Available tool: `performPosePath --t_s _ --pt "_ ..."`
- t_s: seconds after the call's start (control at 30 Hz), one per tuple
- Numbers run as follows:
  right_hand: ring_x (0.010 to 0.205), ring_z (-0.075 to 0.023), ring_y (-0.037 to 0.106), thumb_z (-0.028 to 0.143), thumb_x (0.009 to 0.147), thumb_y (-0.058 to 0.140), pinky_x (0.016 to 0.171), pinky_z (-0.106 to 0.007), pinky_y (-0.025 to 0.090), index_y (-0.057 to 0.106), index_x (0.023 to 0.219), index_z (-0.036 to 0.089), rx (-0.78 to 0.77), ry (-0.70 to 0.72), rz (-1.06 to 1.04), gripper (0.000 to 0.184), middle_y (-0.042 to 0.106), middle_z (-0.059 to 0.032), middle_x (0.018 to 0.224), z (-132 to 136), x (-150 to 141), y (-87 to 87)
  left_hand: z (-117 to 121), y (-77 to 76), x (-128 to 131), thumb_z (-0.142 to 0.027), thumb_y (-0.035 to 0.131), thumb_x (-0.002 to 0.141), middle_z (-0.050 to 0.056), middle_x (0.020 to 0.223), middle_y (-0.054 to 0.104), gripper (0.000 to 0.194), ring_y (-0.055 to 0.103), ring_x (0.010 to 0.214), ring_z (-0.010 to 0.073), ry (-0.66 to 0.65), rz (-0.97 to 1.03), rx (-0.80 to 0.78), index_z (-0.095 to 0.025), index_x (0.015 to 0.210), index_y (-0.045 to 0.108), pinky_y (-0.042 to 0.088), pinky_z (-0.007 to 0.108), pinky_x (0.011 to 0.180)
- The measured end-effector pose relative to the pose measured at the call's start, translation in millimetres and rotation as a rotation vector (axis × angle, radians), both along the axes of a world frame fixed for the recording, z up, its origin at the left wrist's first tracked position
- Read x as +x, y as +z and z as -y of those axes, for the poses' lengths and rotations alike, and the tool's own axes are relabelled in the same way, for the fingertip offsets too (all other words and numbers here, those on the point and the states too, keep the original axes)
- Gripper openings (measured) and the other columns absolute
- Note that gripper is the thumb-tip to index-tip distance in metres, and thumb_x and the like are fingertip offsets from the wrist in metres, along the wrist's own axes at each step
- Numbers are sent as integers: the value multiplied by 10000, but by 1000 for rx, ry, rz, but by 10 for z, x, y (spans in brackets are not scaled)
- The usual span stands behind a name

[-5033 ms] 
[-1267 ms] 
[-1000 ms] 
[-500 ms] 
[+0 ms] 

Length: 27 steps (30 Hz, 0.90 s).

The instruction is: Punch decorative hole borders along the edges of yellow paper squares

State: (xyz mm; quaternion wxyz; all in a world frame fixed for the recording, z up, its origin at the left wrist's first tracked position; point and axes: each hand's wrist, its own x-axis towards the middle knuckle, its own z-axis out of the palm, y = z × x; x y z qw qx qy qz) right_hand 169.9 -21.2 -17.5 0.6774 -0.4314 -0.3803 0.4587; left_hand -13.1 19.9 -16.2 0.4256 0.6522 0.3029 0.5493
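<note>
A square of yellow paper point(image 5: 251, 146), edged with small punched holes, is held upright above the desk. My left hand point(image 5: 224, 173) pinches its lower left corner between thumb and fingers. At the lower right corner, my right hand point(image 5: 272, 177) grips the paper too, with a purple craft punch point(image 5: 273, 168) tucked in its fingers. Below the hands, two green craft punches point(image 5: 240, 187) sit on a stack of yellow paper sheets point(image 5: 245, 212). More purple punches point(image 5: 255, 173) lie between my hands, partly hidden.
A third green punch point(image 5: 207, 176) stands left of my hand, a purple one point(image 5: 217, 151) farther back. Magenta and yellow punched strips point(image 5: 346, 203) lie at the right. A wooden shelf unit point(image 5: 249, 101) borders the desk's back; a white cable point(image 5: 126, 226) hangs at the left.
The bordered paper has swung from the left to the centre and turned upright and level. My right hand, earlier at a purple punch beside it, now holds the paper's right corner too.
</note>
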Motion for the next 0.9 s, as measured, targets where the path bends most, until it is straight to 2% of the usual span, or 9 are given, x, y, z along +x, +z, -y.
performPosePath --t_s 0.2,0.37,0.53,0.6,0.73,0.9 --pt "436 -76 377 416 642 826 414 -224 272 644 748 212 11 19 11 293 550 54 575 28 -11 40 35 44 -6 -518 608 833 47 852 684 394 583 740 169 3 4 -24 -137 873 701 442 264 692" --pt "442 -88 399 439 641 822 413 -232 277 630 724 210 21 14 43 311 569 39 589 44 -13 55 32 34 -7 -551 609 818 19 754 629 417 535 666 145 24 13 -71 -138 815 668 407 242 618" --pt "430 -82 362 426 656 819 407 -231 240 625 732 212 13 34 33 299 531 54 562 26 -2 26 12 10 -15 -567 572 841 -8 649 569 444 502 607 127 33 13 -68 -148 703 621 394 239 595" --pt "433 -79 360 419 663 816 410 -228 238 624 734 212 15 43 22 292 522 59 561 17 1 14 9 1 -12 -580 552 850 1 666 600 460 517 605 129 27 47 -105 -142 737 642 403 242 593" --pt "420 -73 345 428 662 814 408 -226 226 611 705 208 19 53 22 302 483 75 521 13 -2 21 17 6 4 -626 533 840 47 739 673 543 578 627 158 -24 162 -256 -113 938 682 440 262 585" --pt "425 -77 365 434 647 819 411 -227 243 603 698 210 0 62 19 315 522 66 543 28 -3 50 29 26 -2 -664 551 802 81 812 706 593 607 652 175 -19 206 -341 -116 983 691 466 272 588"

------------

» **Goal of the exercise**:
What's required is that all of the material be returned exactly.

» **Exercise response**:
Available tool: `performPosePath --t_s _ --pt "_ ..."`
- t_s: seconds after the call's start (control at 30 Hz), one per tuple
- Numbers run as follows:
  right_hand: ring_x (0.010 to 0.205), ring_z (-0.075 to 0.023), ring_y (-0.037 to 0.106), thumb_z (-0.028 to 0.143), thumb_x (0.009 to 0.147), thumb_y (-0.058 to 0.140), pinky_x (0.016 to 0.171), pinky_z (-0.106 to 0.007), pinky_y (-0.025 to 0.090), index_y (-0.057 to 0.106), index_x (0.023 to 0.219), index_z (-0.036 to 0.089), rx (-0.78 to 0.77), ry (-0.70 to 0.72), rz (-1.06 to 1.04), gripper (0.000 to 0.184), middle_y (-0.042 to 0.106), middle_z (-0.059 to 0.032), middle_x (0.018 to 0.224), z (-132 to 136), x (-150 to 141), y (-87 to 87)
  left_hand: z (-117 to 121), y (-77 to 76), x (-128 to 131), thumb_z (-0.142 to 0.027), thumb_y (-0.035 to 0.131), thumb_x (-0.002 to 0.141), middle_z (-0.050 to 0.056), middle_x (0.020 to 0.223), middle_y (-0.054 to 0.104), gripper (0.000 to 0.194), ring_y (-0.055 to 0.103), ring_x (0.010 to 0.214), ring_z (-0.010 to 0.073), ry (-0.66 to 0.65), rz (-0.97 to 1.03), rx (-0.80 to 0.78), index_z (-0.095 to 0.025), index_x (0.015 to 0.210), index_y (-0.045 to 0.108), pinky_y (-0.042 to 0.088), pinky_z (-0.007 to 0.108), pinky_x (0.011 to 0.180)
- The measured end-effector pose relative to the pose measured at the call's start, translation in millimetres and rotation as a rotation vector (axis × angle, radians), both along the axes of a world frame fixed for the recording, z up, its origin at the left wrist's first tracked position
- Read x as +x, y as +z and z as -y of those axes, for the poses' lengths and rotations alike, and the tool's own axes are relabelled in the same way, for the fingertip offsets too (all other words and numbers here, those on the point and the states too, keep the original axes)
- Gripper openings (measured) and the other columns absolute
- Note that gripper is the thumb-tip to index-tip distance in metres, and thumb_x and the like are fingertip offsets from the wrist in metres, along the wrist's own axes at each step
- Numbers are sent as integers: the value multiplied by 10000, but by 1000 for rx, ry, rz, but by 10 for z, x, y (spans in brackets are not scaled)
- The usual span stands behind a name

[-5033 ms] 
[-1267 ms] 
[-1000 ms] 
[-500 ms] 
[+0 ms] 

Length: 27 steps (30 Hz, 0.90 s).

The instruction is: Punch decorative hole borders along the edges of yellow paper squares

State: (xyz mm; quaternion wxyz; all in a world frame fixed for the recording, z up, its origin at the left wrist's first tracked position; point and axes: each hand's wrist, its own x-axis towards the middle knuckle, its own z-axis out of the palm, y = z × x; x y z qw qx qy qz) right_hand 169.9 -21.2 -17.5 0.6774 -0.4314 -0.3803 0.4587; left_hand -13.1 19.9 -16.2 0.4256 0.6522 0.3029 0.5493
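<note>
A square of yellow paper point(image 5: 251, 146), edged with small punched holes, is held upright above the desk. My left hand point(image 5: 224, 173) pinches its lower left corner between thumb and fingers. At the lower right corner, my right hand point(image 5: 272, 177) grips the paper too, with a purple craft punch point(image 5: 273, 168) tucked in its fingers. Below the hands, two green craft punches point(image 5: 240, 187) sit on a stack of yellow paper sheets point(image 5: 245, 212). More purple punches point(image 5: 255, 173) lie between my hands, partly hidden.
A third green punch point(image 5: 207, 176) stands left of my hand, a purple one point(image 5: 217, 151) farther back. Magenta and yellow punched strips point(image 5: 346, 203) lie at the right. A wooden shelf unit point(image 5: 249, 101) borders the desk's back; a white cable point(image 5: 126, 226) hangs at the left.
The bordered paper has swung from the left to the centre and turned upright and level. My right hand, earlier at a purple punch beside it, now holds the paper's right corner too.
</note>
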Motion for the next 0.9 s, as measured, targets where the path bends most, until it is straight to 2% of the usual span, or 9 are given, x, y, z along +x, +z, -y.
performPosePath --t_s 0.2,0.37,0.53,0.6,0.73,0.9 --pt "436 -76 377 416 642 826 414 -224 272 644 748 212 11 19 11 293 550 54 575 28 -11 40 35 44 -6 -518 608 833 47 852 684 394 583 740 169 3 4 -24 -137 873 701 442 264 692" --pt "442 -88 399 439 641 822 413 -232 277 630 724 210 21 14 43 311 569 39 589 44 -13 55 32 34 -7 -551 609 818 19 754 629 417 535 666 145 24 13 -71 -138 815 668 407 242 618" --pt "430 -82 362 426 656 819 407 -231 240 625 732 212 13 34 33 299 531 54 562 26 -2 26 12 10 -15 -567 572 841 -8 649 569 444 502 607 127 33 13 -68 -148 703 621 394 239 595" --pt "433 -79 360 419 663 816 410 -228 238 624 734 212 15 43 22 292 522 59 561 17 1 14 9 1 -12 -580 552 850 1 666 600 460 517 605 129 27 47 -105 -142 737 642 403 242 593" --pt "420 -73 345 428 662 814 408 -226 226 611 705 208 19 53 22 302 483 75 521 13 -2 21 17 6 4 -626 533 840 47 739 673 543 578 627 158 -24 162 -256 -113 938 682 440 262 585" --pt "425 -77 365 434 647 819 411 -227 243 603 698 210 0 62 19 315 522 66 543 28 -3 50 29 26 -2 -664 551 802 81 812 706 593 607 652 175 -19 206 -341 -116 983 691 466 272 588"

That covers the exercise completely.